* **Instructions for the task**:
Reproduce exactly the lines of the listing from the one containing "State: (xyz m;" to its final line, both included.

* **Collected data**:
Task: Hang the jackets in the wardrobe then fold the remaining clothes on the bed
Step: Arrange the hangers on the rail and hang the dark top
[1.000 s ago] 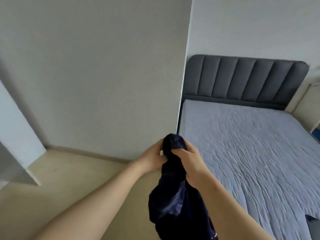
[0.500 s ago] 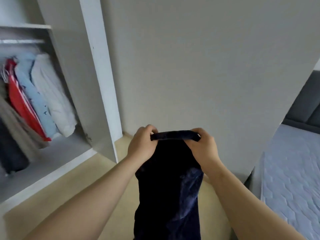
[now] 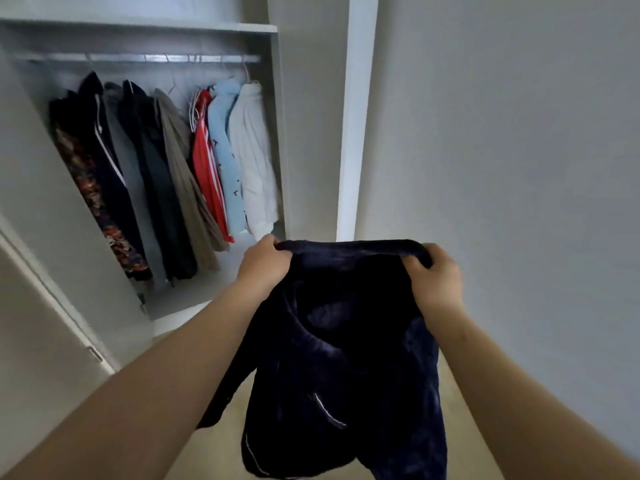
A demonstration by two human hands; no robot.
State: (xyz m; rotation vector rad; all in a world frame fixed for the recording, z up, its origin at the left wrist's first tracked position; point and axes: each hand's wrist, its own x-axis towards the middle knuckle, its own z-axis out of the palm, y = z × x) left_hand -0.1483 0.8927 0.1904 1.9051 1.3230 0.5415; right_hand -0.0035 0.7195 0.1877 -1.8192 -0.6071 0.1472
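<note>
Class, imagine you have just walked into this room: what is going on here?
A person faces an open wardrobe, holding a dark navy jacket by its top edge. The left hand grips one end and the right hand the other, so it hangs between the arms. Other clothes hang from the rail inside; this jacket is not yet hung.

place: a room in a home | 10 o'clock: open white wardrobe (image 3: 278, 140) with a rail (image 3: 138, 58) full of hanging clothes (image 3: 173, 168) | 2 o'clock: plain wall (image 3: 519, 133) | 6 o'clock: light floor (image 3: 478, 445)
</note>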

* **Answer to this task**:
State: (xyz m; rotation vector rad; all in a world frame fixed for the recording, z up, its origin at the left wrist's first tracked position; point and axes: each hand's wrist, its own x-axis towards the middle knuckle, its own z-axis out of the palm, y = z × x) left_hand -0.1483 0.8927 0.1904 1.9051 1.3230 0.5415; right_hand -0.0035 0.7195 0.1877 -1.8192 -0.6071 0.1472
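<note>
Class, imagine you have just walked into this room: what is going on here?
A person faces an open wardrobe, holding a dark navy jacket by its top edge. The left hand grips one end and the right hand the other, so it hangs between the arms. Other clothes hang from the rail inside; this jacket is not yet hung.

place: a room in a home | 10 o'clock: open white wardrobe (image 3: 278, 140) with a rail (image 3: 138, 58) full of hanging clothes (image 3: 173, 168) | 2 o'clock: plain wall (image 3: 519, 133) | 6 o'clock: light floor (image 3: 478, 445)
</note>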

The work on this exercise is done.